- WORK REQUEST -
All entries are to be given again verbatim.
*** Block opens ***
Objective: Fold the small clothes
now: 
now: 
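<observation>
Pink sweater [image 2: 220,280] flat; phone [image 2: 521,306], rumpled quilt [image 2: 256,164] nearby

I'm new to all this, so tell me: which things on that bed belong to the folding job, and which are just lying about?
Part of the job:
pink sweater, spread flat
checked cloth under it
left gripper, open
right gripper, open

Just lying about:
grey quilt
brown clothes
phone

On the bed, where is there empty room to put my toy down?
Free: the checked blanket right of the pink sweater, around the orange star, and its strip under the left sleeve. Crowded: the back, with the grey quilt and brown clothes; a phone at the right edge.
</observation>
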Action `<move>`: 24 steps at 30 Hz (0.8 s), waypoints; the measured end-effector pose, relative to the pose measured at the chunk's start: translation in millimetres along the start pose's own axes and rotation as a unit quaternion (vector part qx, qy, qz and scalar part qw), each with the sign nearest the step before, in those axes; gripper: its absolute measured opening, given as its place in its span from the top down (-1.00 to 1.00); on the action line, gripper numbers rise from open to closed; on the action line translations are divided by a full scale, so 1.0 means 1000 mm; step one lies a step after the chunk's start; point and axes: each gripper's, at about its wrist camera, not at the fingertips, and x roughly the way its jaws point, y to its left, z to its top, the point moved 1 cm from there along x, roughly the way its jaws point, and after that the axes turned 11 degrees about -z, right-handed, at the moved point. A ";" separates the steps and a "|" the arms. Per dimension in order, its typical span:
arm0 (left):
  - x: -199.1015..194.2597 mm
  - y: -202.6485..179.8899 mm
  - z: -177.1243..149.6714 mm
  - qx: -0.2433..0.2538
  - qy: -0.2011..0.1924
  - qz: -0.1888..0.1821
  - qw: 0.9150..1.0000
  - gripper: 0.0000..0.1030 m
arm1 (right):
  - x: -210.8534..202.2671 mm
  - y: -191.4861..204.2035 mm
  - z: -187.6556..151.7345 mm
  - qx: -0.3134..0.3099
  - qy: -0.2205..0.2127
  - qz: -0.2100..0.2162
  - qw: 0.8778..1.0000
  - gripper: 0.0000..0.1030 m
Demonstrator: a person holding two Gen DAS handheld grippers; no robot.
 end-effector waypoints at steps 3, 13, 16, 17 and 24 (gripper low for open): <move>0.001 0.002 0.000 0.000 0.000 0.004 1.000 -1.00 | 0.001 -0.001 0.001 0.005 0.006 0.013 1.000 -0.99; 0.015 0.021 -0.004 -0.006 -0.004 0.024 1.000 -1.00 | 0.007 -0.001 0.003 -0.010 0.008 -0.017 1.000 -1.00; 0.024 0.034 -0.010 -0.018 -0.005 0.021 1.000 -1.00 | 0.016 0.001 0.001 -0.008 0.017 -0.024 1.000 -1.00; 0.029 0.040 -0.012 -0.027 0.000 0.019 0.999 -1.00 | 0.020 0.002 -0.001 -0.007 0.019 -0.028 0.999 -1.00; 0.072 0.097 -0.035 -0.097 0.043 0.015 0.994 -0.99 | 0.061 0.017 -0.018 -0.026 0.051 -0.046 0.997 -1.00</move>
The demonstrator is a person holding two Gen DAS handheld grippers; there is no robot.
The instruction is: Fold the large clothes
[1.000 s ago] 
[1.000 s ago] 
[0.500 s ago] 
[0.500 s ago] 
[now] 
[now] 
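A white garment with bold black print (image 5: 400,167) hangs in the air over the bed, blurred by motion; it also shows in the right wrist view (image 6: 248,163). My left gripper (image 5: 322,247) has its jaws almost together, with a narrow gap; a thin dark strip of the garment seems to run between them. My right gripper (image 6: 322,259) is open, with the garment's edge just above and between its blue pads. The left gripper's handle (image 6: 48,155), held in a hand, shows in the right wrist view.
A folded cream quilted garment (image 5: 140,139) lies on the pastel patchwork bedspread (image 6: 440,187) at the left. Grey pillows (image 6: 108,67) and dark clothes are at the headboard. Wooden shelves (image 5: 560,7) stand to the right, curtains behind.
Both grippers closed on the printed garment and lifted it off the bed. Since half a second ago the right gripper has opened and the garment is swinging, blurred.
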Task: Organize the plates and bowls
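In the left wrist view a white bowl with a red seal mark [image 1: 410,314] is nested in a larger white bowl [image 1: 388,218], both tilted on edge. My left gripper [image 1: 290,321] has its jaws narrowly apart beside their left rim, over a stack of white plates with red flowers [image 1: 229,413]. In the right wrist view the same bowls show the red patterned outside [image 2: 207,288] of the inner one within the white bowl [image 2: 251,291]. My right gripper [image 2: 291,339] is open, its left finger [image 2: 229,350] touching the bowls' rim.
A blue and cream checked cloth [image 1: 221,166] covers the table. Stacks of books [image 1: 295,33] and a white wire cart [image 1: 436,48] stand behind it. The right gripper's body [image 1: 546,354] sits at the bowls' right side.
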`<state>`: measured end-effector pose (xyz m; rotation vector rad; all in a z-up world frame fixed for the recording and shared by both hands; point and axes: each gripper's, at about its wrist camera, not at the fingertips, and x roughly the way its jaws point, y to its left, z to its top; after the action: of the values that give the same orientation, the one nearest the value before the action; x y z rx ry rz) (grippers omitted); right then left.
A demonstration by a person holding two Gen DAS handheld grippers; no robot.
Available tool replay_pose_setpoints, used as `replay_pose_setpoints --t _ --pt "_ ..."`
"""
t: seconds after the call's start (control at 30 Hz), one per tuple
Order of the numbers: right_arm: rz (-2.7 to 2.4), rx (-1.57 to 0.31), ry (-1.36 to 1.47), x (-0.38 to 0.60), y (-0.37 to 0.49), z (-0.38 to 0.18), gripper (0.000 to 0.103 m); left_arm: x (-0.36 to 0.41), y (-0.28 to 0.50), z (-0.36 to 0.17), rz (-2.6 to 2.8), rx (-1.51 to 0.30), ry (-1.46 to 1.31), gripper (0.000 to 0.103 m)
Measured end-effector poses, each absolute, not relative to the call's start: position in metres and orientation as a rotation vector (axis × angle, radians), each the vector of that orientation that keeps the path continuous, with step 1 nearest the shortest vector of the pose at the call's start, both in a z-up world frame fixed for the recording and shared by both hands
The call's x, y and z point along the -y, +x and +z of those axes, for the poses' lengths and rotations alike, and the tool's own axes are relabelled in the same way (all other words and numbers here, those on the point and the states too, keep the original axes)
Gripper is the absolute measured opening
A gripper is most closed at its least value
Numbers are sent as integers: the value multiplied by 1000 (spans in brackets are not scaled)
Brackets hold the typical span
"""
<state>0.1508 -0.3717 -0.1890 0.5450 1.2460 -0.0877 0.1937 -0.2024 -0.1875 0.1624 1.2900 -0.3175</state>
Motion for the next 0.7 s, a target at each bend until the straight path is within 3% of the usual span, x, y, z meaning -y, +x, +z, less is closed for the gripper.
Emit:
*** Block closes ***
- ANSWER BOX -
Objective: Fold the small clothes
now: 
now: 
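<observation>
Pink sweater [image 2: 220,280] flat; phone [image 2: 521,306], rumpled quilt [image 2: 256,164] nearby

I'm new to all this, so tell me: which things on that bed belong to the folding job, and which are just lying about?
Part of the job:
pink sweater, spread flat
checked cloth under it
left gripper, open
right gripper, open

Just lying about:
grey quilt
brown clothes
phone

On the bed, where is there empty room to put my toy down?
Free: the checked blanket right of the pink sweater, around the orange star, and its strip under the left sleeve. Crowded: the back, with the grey quilt and brown clothes; a phone at the right edge.
</observation>
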Action `<move>`: 24 steps at 30 Hz (0.8 s), waypoints; the measured end-effector pose, relative to the pose measured at the chunk's start: translation in millimetres along the start pose's own axes and rotation as a unit quaternion (vector part qx, qy, qz and scalar part qw), each with the sign nearest the step before, in those axes; gripper: its absolute measured opening, given as its place in its span from the top down (-1.00 to 1.00); on the action line, gripper numbers rise from open to closed; on the action line translations are divided by a full scale, so 1.0 means 1000 mm; step one lies a step after the chunk's start; point and axes: each gripper's, at about its wrist camera, not at the fingertips, and x roughly the way its jaws point, y to its left, z to its top, the point moved 1 cm from there along x, roughly the way its jaws point, and after that the axes turned 11 degrees about -z, right-handed, at the moved point. A ";" separates the steps and a "|" the arms. Per dimension in order, its typical span:
arm0 (left):
  - x: -199.1015..194.2597 mm
  - y: -202.6485..179.8899 mm
  - z: -177.1243..149.6714 mm
  - qx: -0.2433..0.2538
  - qy: -0.2011..0.1924
  - qz: -0.1888..0.1821
  - qw: 0.9150..1.0000
  - gripper: 0.0000..0.1030 m
arm1 (right):
  - x: -210.8534..202.2671 mm
  - y: -191.4861..204.2035 mm
  - z: -187.6556..151.7345 mm
  - qx: -0.3134..0.3099
  - qy: -0.2205..0.2127
  - qz: -0.2100..0.2162
  - qw: 0.8778..1.0000
  - gripper: 0.0000..0.1030 m
Demonstrator: a person holding two Gen DAS handheld grippers; no robot.
 end-effector waypoints at steps 3, 13, 16, 17 and 24 (gripper low for open): <move>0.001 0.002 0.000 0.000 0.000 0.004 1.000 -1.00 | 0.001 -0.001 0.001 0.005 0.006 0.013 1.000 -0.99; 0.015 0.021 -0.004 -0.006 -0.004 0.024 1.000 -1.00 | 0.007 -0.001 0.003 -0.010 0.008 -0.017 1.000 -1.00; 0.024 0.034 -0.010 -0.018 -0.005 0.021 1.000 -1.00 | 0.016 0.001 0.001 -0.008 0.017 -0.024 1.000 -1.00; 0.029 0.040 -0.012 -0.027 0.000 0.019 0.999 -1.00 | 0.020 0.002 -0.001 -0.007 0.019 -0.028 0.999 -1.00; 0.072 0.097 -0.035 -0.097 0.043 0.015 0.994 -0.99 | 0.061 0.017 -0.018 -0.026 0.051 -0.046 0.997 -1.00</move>
The demonstrator is a person holding two Gen DAS handheld grippers; there is no robot.
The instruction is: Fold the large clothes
[1.000 s ago] 
[1.000 s ago] 
[0.500 s ago] 
[0.500 s ago] 
[now] 
[now] 
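A white garment with bold black print (image 5: 400,167) hangs in the air over the bed, blurred by motion; it also shows in the right wrist view (image 6: 248,163). My left gripper (image 5: 322,247) has its jaws almost together, with a narrow gap; a thin dark strip of the garment seems to run between them. My right gripper (image 6: 322,259) is open, with the garment's edge just above and between its blue pads. The left gripper's handle (image 6: 48,155), held in a hand, shows in the right wrist view.
A folded cream quilted garment (image 5: 140,139) lies on the pastel patchwork bedspread (image 6: 440,187) at the left. Grey pillows (image 6: 108,67) and dark clothes are at the headboard. Wooden shelves (image 5: 560,7) stand to the right, curtains behind.
Both grippers closed on the printed garment and lifted it off the bed. Since half a second ago the right gripper has opened and the garment is swinging, blurred.
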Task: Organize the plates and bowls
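In the left wrist view a white bowl with a red seal mark [image 1: 410,314] is nested in a larger white bowl [image 1: 388,218], both tilted on edge. My left gripper [image 1: 290,321] has its jaws narrowly apart beside their left rim, over a stack of white plates with red flowers [image 1: 229,413]. In the right wrist view the same bowls show the red patterned outside [image 2: 207,288] of the inner one within the white bowl [image 2: 251,291]. My right gripper [image 2: 291,339] is open, its left finger [image 2: 229,350] touching the bowls' rim.
A blue and cream checked cloth [image 1: 221,166] covers the table. Stacks of books [image 1: 295,33] and a white wire cart [image 1: 436,48] stand behind it. The right gripper's body [image 1: 546,354] sits at the bowls' right side.
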`<state>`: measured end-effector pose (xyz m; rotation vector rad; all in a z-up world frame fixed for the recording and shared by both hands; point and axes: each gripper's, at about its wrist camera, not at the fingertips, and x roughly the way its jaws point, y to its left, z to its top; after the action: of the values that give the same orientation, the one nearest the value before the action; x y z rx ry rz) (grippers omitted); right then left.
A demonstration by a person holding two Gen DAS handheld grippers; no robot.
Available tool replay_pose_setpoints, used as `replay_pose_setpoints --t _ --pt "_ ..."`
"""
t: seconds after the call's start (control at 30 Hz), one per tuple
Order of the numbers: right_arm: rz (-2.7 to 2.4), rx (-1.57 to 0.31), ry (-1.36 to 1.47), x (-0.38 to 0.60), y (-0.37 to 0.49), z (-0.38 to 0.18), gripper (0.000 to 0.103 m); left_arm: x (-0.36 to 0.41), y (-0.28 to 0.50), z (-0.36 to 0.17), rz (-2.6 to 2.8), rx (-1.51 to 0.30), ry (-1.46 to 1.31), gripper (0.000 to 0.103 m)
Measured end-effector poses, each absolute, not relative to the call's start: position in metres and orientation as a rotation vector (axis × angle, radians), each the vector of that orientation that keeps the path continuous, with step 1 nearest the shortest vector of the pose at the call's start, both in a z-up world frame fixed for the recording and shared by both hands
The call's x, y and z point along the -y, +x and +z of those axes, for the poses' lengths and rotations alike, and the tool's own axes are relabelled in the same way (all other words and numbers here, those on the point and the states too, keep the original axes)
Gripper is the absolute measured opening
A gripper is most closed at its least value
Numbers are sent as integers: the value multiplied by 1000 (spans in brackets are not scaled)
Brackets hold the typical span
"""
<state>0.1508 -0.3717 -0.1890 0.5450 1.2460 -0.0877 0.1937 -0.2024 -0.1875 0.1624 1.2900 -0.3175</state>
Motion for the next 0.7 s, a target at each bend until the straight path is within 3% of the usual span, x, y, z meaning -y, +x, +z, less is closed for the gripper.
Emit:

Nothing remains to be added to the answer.